Wei Ji Ma: "The Cognitive Science of Complex Planning"
- Date: 12 May 2023, 13:15–15:00
- Location: Zoom (contact Mattias Forsgren for link)
- Type: Seminar
- Organiser: Department of Psychology, Division of Perception and Cognition
- Contact person: Mattias Forsgren
Wei Ji Ma, New York University: "The cognitive science of complex planning"
Abstract
As AlphaZero has revolutionized the AI of planning in combinatorially large problems, our lack of understanding of how humans plan in such situations has come into stark focus. The cognitive science of chess, once promising, is now virtually extinct. Planning tasks widely used in the field nowadays don’t require much thinking ahead. I will show that it is possible to study human planning in tasks of intermediate complexity while maintaining experimental tractability and computational modelability. I will describe a series of experiments on a game that we call four-in-a-row -- a variant of tic-tac-toe. Inspired by best-first search, we built a heuristic computational model of human play in this game and fitted it to move-level data. The model predicts moves in unseen positions, decisions in unseen tasks, eye fixation patterns, mouse movements, and response times.
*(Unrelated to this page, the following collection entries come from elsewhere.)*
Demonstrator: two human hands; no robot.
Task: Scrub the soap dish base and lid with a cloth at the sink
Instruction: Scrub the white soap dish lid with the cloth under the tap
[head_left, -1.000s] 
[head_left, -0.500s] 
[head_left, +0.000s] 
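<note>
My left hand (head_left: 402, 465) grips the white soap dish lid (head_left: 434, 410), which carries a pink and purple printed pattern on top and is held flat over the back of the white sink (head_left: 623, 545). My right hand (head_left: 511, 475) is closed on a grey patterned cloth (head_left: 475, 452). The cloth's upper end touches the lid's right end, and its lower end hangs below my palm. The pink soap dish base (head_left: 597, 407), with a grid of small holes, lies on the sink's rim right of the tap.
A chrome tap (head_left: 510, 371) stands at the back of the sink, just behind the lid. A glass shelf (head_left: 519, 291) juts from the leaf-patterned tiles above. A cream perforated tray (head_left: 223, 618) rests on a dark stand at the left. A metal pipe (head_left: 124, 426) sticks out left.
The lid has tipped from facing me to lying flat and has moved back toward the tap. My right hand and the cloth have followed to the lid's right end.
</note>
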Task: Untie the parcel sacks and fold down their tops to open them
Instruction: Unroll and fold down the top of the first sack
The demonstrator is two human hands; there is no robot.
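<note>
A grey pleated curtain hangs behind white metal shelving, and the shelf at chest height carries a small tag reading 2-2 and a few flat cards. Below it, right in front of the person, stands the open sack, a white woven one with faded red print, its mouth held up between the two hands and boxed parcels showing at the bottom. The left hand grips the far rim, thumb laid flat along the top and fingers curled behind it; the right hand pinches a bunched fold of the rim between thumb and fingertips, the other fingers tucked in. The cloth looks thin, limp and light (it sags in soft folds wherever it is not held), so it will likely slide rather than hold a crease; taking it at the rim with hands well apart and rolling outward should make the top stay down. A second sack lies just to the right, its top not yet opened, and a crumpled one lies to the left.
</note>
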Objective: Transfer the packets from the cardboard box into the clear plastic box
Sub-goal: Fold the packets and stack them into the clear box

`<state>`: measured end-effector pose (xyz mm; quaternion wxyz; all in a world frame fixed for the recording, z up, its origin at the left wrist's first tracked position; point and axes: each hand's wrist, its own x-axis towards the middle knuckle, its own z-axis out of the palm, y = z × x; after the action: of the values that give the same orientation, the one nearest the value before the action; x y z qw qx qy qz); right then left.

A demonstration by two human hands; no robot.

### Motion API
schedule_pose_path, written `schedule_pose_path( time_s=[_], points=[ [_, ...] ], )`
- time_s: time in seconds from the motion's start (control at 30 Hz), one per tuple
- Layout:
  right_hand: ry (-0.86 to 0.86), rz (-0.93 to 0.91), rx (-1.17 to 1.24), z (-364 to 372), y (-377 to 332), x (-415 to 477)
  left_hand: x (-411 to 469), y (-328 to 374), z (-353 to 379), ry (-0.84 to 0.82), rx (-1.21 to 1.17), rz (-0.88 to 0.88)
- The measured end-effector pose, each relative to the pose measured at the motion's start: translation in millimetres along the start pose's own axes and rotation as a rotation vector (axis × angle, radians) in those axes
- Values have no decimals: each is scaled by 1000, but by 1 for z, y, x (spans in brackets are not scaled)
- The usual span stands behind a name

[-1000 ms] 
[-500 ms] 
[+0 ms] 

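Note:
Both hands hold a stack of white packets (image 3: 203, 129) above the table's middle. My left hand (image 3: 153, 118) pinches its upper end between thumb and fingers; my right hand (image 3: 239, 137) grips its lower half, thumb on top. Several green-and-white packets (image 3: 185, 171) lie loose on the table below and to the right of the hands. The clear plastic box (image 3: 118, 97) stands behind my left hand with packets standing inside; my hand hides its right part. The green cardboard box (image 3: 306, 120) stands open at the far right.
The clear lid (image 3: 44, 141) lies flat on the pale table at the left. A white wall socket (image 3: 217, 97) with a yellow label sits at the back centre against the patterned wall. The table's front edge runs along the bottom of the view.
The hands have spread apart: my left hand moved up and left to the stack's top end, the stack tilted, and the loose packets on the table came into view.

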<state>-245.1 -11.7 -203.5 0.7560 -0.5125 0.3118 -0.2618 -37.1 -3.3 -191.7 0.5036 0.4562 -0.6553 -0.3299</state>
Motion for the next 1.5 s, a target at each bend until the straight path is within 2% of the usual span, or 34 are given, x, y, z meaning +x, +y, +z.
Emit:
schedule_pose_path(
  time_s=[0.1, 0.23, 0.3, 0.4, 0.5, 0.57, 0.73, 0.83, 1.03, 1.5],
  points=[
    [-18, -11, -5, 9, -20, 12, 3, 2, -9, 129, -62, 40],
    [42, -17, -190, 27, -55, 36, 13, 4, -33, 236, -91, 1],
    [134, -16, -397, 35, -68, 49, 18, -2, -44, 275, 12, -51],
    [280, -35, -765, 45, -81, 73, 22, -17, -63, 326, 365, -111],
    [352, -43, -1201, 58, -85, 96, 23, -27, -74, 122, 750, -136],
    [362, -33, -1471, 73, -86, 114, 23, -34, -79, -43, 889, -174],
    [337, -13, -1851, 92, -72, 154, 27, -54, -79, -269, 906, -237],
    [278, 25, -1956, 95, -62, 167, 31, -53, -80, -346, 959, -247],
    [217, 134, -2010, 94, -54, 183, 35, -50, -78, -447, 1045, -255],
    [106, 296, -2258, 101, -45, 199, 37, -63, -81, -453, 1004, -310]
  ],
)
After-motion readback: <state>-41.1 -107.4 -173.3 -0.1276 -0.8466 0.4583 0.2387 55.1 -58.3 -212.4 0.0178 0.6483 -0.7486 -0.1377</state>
Moreover, the model allows us to computationally characterize the effects of expertise and time pressure. Linking back to the chess literature, I will discuss how experts differ from novices in remembering game positions and move sequences. Finally, I will describe parallel results from a very large online data set, work on the development of planning, and neural data from a non-human primate engaged in complex planning.